Your goal:
Starting with the first line of the material, reproduce exactly each line up to and including the one that contains "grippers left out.", leaving out every picture.

_ _ _ _

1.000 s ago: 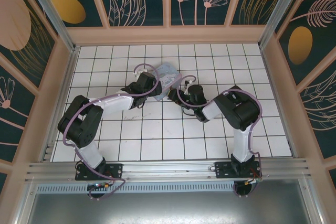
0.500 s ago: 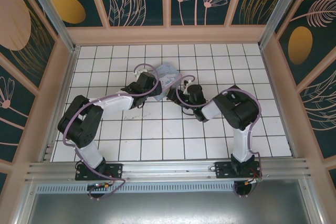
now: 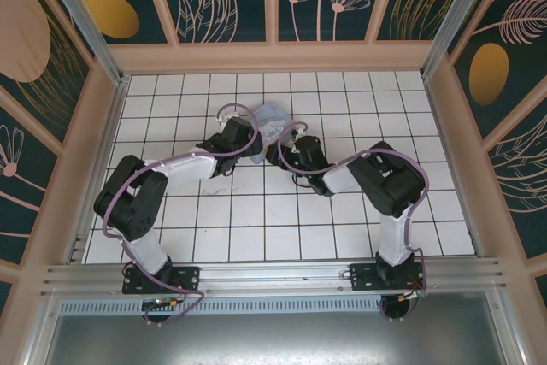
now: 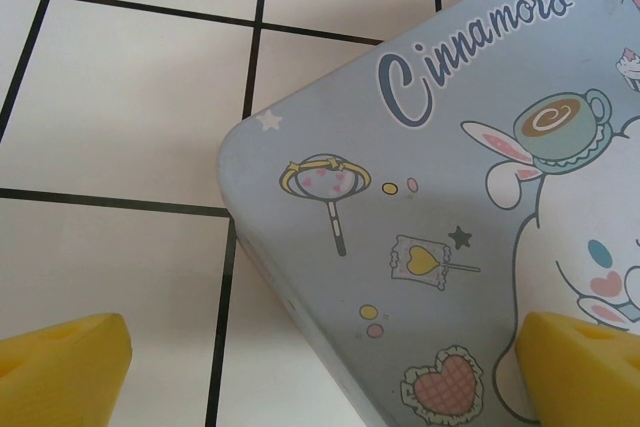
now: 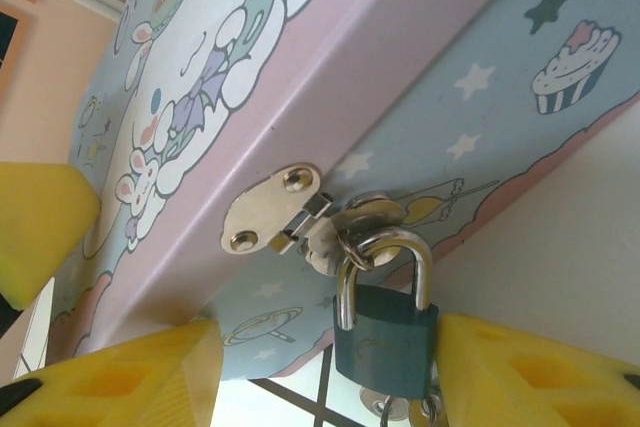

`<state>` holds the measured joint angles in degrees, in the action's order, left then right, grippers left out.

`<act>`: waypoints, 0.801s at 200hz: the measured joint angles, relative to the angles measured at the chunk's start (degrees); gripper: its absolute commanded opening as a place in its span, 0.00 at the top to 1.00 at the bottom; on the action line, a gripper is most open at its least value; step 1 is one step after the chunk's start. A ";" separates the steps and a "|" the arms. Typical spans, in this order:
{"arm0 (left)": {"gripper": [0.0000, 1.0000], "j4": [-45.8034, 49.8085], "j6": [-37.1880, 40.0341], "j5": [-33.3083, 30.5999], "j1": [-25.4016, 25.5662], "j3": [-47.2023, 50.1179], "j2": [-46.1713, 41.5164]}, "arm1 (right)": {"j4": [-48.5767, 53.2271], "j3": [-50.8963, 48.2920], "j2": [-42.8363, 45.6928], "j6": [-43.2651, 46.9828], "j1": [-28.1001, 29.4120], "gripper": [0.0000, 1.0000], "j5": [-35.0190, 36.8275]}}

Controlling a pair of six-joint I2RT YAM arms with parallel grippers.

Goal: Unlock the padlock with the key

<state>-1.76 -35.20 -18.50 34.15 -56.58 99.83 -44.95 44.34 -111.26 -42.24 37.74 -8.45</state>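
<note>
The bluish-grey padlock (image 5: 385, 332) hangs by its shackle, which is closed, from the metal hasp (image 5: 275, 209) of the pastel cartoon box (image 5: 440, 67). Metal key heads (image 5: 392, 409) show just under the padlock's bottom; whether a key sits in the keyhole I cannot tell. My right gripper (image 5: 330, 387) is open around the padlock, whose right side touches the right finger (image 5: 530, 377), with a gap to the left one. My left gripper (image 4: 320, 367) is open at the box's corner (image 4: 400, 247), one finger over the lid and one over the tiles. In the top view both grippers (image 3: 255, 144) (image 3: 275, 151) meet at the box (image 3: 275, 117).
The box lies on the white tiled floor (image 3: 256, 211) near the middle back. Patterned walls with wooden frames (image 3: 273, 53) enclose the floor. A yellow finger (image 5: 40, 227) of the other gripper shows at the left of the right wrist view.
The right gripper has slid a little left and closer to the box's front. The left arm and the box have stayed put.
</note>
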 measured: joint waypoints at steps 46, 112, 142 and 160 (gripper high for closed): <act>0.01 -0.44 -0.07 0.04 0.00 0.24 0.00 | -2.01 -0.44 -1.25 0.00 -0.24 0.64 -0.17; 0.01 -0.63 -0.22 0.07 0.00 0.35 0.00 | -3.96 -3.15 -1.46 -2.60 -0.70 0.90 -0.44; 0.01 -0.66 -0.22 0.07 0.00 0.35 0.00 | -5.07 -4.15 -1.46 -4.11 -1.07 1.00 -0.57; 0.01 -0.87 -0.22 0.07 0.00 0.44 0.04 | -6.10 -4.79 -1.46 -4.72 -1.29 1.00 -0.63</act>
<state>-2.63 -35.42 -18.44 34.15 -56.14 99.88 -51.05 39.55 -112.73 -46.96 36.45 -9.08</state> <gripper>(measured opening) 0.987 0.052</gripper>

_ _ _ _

Result of this task:
1.000 s ago: 
0.500 s ago: 
now: 
now: 
now: 

`<state>` holds the measured joint angles in degrees, in the action's order, left then right, grippers left out.

That completes the output for this exercise.